PCD130のメリットは、ボルトの円が小さいため、「44T」や「42T」といった非常に歯数の少ない小さなチェーンリングを取り付けることができる点です(PCD144では、ボルトとチェーンが干渉するため44T以下は作れません)。そのため、ストリート最強のギア比は「2.8前後」?スキッドパッチから導く最適解で解説したような軽いギア比をさらに下回り、トリック用(ウィリーやバースピン)に極端に軽いギア(2.0など)を作りたいBMXテイストのライダーには重宝されます。しかし、Sugino ZENのような憧れのチェーンリングを取り付けることはできないため、将来的なカスタムの拡張性はPCD144に劣ります。

結論:これからクランクを買うならどちらを選ぶべきか

もしあなたが現在PCD130の純正クランクを使っていて、「もっとカッコいいクランクに変えたい」「走りを軽くしたい」と考えているのであれば、結論は非常にシンプルです。

迷わず「PCD144」のクランクセットに買い替えるべし

クランクをアップグレードするなら、多少値が張っても「PCD144規格」のトラッククランクセット(Sugino 75やMiche Pistard 2.0など)に丸ごと交換することを強くおすすめします。

現在のPCD130のクランクアームを残したまま、PCD130用のちょっと良いチェーンリングだけを買って交換しても、見た目の迫力や剛性アップの効果は限定的です。「いつかはあのカッコいいチェーンリングを入れたい」と思った時に、クランクのPCDが130のままでは永遠に夢は叶いません。

ペダリングが激変する!ピストバイクのクランク長「165mm」と「170mm」の選び方も考慮しながら、自分に合った長さのPCD144クランクを手に入れましょう。BB(ボトムブラケット)も一緒に交換することになりますが、その足回りの劇的な変化(剛性アップによる鋭い加速)に、きっと「もっと早く変えておけばよかった」と感動するはずです。

まとめ

クランクやチェーンリングに記載されている「PCD(BCD)」という数字は、単なるボルト穴の寸法ではなく、そのパーツが持つ血統(競技用か、街乗り・ロード流用か)を示す重要な指標です。

現在、ピストバイクのカスタムシーンにおいて最も熱く、最高品質のパーツが集中しているのは間違いなく「PCD144」の規格です。SUGINO ZENやaarnといった世界中のストリートライダーが憧れるチェーンリングは、すべてこのPCD144で設計されています。
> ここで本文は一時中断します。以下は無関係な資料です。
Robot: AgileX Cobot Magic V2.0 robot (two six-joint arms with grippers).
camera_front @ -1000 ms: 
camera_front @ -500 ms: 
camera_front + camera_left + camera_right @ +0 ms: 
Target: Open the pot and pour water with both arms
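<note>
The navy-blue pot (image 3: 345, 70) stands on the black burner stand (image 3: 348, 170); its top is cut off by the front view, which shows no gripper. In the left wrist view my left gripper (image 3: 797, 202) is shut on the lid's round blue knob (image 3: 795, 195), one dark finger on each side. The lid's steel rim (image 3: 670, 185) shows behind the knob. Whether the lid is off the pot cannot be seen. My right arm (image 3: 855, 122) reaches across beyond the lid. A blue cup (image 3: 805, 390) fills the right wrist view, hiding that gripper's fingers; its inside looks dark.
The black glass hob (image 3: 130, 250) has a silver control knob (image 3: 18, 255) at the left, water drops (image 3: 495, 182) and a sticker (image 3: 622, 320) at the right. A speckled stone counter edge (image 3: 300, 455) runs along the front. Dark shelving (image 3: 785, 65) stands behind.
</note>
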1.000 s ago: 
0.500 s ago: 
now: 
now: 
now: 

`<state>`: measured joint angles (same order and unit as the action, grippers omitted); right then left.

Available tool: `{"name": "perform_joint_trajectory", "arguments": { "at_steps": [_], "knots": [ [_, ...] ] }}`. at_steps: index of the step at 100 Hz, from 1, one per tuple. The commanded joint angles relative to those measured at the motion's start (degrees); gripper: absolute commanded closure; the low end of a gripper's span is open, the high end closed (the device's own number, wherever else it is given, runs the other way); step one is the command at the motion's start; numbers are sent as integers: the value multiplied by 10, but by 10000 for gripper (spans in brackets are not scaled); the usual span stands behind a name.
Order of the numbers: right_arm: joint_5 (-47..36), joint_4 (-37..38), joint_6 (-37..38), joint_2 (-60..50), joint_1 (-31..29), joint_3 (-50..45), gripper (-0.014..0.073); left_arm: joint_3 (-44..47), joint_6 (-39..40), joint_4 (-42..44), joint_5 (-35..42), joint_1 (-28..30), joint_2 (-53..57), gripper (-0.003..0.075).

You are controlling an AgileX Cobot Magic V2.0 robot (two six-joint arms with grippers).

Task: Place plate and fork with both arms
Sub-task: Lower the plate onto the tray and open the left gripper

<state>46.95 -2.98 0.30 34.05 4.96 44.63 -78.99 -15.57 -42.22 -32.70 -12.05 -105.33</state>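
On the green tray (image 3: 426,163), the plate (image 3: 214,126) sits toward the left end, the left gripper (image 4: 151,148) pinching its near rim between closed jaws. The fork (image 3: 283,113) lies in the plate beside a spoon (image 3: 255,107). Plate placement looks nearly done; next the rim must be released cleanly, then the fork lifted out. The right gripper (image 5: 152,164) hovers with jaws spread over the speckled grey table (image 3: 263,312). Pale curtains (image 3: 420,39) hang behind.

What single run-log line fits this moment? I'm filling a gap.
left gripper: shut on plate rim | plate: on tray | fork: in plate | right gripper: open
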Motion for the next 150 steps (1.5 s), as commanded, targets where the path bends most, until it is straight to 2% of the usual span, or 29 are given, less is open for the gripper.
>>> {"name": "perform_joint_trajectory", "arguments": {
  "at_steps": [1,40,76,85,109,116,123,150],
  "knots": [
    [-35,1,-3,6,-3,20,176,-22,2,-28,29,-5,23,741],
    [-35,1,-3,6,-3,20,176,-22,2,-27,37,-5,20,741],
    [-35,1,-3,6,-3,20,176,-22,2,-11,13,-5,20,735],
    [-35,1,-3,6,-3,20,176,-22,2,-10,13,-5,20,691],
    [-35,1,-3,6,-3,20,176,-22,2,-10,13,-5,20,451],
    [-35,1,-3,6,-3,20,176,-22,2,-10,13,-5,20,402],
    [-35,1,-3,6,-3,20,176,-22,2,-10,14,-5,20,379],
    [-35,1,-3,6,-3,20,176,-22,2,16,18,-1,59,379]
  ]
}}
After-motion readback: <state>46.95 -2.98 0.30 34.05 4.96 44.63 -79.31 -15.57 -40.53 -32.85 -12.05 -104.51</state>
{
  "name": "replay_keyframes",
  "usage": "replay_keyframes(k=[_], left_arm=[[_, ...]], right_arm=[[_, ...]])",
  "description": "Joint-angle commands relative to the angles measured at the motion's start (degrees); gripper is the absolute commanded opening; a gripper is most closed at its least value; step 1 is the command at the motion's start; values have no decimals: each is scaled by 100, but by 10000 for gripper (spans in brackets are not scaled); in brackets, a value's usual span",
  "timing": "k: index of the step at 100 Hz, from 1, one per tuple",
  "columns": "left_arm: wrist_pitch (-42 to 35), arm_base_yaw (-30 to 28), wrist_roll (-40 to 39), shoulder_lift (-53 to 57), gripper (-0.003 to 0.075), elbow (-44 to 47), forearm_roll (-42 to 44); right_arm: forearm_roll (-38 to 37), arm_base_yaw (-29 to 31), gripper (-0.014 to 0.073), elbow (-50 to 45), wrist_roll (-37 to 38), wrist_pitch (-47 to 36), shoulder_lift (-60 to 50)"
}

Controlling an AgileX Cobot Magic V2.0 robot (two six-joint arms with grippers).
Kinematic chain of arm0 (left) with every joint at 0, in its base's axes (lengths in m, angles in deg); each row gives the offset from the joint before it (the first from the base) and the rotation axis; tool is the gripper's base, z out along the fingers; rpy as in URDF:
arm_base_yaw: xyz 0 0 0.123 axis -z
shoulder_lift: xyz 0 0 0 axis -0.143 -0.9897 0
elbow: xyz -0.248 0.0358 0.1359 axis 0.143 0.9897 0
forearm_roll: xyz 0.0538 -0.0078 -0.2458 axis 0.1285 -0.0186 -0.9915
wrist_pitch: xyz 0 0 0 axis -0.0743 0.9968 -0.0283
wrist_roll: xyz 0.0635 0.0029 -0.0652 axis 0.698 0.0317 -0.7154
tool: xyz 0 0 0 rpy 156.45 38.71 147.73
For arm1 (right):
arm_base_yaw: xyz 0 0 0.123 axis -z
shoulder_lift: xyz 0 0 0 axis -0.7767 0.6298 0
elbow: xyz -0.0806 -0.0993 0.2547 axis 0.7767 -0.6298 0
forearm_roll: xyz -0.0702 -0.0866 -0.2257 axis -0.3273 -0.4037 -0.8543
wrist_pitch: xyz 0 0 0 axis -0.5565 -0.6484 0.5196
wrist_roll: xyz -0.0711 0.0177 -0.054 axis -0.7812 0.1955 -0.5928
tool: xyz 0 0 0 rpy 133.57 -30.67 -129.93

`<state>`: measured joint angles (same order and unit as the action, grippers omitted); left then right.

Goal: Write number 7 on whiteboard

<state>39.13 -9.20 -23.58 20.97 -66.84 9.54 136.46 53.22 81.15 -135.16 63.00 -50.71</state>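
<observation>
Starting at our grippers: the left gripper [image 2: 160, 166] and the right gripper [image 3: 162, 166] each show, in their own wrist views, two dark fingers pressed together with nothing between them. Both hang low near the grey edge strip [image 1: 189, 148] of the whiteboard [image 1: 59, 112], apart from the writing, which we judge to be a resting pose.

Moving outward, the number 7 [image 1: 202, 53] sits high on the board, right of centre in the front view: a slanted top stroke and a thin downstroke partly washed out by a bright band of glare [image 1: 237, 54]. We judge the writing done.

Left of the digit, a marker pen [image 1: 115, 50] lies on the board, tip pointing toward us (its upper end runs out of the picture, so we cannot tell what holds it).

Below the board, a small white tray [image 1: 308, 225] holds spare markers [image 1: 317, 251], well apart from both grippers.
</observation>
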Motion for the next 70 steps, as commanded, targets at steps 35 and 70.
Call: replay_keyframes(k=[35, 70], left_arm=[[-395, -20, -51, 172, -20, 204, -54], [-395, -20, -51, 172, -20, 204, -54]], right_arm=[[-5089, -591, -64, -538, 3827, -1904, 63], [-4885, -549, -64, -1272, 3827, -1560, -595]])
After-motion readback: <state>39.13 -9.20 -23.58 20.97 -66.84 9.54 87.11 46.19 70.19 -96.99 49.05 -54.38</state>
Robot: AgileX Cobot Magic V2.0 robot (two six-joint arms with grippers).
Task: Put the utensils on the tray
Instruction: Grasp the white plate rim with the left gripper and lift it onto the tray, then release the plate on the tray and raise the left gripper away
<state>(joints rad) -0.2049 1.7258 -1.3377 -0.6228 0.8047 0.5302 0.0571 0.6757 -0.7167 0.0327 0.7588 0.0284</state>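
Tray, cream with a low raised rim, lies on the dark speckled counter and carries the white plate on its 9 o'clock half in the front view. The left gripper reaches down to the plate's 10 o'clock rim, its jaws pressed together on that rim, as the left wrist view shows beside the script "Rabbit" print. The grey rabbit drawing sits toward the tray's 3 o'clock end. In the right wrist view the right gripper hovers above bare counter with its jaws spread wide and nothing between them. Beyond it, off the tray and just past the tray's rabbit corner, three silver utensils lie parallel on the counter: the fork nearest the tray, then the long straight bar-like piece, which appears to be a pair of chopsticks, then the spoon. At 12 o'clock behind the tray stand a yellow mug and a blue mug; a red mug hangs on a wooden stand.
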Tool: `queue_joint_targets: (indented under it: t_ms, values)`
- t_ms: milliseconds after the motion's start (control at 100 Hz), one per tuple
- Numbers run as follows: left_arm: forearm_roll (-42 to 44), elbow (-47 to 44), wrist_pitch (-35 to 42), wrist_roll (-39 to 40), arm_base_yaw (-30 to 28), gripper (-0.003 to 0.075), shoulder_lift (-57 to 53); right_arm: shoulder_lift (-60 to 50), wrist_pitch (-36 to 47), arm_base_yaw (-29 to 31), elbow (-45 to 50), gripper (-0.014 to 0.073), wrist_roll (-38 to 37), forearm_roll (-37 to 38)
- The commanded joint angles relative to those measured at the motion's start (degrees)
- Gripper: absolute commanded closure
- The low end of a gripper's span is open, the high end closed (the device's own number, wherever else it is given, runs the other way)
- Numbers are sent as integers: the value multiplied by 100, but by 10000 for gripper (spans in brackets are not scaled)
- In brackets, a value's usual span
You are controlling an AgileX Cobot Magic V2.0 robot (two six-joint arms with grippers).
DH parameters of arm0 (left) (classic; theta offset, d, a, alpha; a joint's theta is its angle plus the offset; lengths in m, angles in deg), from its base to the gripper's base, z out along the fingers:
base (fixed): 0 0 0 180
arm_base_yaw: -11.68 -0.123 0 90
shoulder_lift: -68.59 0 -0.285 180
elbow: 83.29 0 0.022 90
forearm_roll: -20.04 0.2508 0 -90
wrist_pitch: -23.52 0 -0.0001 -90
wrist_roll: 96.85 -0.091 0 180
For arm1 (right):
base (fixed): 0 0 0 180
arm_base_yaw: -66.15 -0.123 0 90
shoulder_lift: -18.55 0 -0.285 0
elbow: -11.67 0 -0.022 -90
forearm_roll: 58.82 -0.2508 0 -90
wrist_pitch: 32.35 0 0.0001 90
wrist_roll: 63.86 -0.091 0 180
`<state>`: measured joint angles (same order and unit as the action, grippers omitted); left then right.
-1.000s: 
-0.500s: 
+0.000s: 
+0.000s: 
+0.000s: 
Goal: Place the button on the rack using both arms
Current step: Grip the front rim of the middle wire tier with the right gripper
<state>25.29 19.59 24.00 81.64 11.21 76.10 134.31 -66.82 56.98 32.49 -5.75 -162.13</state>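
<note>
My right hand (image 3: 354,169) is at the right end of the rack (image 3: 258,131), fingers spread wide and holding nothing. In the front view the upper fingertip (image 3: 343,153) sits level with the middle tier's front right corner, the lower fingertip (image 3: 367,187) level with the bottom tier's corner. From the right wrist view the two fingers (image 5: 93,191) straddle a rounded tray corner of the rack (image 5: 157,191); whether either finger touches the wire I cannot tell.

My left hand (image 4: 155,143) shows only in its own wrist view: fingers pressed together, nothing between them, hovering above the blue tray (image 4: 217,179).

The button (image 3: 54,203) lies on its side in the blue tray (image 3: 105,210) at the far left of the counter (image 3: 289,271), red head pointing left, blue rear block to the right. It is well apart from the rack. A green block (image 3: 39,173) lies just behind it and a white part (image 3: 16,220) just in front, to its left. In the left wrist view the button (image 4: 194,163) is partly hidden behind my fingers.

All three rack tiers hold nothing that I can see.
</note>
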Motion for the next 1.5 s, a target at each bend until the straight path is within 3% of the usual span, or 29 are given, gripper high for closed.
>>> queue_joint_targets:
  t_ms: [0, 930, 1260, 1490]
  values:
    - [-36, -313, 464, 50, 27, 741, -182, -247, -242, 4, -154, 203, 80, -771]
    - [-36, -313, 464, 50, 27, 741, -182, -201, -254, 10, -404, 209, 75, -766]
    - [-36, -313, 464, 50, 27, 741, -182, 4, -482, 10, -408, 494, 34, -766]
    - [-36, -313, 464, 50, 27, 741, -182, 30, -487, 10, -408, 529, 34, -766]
もしあなたが初めてのクランク交換を検討しているなら、現在主流となっているPCD130の呪縛から抜け出し、本物のトラック競技基準であるPCD144のクランクセットを手に入れてください。チェーンリングを自由に選べる拡張性と、ペダルを踏み込んだ瞬間にダイレクトに車体が前に飛び出す圧倒的な剛性感は、あなたのピストライフを一段上のステージへと押し上げてくれるはずです。